» **GOAL OF THE EXERCISE**
Below are some records. Say in a single number how many of their lines include the word "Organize".
=== Section Start ===
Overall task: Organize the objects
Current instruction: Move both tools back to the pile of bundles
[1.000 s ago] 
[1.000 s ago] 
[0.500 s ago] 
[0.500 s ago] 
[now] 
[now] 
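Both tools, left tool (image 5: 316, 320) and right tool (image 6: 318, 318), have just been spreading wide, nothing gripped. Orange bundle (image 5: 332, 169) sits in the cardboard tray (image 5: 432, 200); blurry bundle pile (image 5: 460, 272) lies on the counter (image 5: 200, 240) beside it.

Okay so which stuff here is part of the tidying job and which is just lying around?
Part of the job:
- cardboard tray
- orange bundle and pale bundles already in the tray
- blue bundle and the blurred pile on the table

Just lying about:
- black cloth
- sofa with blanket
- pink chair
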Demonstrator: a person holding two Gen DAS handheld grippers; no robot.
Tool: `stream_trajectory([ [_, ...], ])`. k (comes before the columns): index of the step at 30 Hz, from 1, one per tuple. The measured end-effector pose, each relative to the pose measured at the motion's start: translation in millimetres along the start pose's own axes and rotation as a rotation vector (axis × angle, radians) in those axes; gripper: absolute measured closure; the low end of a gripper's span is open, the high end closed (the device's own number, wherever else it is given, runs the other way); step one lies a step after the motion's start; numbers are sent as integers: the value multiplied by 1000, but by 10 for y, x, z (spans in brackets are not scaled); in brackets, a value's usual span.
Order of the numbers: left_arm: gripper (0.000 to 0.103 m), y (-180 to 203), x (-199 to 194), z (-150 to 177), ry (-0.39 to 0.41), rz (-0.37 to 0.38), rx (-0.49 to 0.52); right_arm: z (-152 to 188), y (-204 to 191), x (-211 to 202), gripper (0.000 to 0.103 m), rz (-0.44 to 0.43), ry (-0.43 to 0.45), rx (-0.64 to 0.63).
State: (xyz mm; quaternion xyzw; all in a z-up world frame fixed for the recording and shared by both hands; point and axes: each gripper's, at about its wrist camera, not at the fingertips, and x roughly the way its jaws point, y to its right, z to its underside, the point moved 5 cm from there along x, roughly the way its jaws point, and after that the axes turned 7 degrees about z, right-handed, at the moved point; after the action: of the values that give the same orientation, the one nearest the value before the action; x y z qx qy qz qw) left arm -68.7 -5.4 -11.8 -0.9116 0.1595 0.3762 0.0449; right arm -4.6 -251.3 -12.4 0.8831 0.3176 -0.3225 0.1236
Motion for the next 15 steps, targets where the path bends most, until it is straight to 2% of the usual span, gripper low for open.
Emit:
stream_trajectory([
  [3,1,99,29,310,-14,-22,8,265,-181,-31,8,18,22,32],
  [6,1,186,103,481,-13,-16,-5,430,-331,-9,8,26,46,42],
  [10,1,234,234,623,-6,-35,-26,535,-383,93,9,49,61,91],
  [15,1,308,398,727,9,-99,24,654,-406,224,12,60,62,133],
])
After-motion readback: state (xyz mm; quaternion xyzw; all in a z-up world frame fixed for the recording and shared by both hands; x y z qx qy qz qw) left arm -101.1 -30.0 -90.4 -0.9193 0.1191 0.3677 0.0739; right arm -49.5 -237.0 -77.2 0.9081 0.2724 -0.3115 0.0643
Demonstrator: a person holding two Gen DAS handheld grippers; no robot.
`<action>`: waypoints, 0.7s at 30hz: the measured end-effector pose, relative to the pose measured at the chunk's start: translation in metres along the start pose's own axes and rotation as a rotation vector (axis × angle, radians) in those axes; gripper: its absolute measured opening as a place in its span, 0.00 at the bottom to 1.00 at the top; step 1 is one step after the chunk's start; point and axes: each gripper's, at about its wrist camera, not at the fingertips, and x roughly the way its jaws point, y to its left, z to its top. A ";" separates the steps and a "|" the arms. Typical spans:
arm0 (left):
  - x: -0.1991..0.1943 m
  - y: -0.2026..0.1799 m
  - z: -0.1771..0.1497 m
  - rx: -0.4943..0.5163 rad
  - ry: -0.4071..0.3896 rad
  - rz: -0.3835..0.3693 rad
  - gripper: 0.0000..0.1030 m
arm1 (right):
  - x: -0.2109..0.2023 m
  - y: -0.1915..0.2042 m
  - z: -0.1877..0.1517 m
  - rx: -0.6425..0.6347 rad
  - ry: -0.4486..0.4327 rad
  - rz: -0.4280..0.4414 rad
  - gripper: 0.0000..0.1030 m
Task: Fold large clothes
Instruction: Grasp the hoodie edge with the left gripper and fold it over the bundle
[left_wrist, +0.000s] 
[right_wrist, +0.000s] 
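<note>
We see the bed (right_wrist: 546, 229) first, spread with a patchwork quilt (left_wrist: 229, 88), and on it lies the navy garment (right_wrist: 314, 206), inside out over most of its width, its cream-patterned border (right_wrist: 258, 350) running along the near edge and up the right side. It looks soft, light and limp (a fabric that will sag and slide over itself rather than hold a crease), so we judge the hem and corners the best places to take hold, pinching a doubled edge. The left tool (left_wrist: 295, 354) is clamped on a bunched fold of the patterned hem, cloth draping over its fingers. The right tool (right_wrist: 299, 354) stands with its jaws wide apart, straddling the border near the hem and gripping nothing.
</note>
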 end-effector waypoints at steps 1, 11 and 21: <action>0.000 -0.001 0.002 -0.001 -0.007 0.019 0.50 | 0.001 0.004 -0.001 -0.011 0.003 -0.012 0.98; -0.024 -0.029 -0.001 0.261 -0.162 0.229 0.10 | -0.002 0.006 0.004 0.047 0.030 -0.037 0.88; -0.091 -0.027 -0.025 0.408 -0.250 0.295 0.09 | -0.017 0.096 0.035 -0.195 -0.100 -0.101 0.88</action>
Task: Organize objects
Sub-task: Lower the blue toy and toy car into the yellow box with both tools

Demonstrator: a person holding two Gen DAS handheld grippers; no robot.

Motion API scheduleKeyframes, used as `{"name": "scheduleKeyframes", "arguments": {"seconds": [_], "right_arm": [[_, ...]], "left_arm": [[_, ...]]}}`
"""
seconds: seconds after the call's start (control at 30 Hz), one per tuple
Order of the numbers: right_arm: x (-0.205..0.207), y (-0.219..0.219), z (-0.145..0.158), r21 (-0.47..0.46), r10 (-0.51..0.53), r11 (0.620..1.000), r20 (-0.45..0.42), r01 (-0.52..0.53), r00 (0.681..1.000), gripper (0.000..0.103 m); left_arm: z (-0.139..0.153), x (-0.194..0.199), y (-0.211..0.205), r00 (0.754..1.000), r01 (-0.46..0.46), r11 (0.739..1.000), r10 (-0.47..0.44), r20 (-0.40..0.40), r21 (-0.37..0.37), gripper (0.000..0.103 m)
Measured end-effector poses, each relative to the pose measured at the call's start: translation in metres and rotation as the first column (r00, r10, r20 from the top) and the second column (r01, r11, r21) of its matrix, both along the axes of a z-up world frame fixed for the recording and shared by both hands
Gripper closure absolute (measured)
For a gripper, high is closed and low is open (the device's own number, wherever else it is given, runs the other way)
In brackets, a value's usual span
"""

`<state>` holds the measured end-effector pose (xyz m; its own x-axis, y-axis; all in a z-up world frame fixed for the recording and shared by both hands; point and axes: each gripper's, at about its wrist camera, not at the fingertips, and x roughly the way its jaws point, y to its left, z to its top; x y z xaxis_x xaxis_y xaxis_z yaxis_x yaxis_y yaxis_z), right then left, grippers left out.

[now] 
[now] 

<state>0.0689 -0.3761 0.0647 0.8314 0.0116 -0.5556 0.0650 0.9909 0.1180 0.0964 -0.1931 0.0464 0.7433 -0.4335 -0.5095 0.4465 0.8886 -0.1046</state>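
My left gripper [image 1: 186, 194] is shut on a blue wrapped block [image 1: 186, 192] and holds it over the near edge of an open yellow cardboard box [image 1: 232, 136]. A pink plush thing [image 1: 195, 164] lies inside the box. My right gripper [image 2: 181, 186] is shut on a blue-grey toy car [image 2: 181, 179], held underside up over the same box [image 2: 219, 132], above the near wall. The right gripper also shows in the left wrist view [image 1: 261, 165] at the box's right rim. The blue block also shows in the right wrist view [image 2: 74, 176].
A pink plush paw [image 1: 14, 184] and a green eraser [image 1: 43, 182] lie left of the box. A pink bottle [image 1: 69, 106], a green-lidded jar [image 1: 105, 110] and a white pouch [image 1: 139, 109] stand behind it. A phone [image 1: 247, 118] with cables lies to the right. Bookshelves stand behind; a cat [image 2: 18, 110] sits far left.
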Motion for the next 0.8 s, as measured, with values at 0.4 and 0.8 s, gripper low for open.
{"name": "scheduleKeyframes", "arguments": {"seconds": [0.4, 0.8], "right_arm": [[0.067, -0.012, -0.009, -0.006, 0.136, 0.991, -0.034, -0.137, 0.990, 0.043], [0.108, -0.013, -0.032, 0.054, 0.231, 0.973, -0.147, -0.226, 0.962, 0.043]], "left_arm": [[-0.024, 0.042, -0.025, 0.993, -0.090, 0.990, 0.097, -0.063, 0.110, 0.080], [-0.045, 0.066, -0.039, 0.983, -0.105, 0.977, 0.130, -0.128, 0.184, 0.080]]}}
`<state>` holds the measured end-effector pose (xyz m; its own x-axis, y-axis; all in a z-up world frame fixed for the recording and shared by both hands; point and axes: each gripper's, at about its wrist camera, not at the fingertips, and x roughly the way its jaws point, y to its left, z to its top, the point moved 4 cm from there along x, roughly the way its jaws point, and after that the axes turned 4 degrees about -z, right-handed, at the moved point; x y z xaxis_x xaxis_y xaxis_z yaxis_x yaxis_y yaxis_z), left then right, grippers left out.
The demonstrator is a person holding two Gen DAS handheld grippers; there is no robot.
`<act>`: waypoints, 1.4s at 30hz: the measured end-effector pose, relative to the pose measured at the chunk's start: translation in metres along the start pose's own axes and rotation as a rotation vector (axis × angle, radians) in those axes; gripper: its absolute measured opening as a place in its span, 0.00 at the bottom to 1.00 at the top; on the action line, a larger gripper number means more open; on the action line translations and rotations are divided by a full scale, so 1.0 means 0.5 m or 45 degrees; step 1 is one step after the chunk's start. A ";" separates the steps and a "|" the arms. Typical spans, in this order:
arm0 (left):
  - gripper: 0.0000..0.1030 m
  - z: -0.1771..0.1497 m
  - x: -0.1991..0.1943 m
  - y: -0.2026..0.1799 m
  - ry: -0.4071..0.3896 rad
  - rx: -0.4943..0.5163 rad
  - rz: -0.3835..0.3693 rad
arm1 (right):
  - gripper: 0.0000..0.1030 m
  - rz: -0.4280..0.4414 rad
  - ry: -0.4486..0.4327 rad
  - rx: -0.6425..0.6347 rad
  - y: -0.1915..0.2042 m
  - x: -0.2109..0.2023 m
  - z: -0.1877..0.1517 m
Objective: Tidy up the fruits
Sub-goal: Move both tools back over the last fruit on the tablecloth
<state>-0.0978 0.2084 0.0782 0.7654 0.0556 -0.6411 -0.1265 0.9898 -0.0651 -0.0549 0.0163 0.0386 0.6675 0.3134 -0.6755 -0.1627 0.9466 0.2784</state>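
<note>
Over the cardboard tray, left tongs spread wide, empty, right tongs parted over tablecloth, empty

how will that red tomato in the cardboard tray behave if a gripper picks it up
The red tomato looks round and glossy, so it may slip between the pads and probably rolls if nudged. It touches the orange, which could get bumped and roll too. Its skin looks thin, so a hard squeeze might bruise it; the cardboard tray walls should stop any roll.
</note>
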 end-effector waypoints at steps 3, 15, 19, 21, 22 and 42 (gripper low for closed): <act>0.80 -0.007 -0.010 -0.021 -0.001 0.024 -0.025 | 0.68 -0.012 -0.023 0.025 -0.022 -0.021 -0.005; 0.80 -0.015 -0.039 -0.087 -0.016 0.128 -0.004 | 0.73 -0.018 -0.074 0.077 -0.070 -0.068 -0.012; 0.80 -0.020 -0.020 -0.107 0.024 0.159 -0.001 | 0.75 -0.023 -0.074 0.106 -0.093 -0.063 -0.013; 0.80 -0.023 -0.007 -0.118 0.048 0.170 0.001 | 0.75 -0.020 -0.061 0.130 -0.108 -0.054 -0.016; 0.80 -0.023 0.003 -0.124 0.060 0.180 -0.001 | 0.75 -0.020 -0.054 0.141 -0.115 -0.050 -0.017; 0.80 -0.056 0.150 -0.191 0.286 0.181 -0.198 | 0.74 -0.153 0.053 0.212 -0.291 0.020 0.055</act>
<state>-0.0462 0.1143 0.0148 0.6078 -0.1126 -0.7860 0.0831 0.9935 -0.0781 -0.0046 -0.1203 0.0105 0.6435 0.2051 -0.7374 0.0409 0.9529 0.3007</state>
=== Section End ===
» **RESPONSE BOX**
2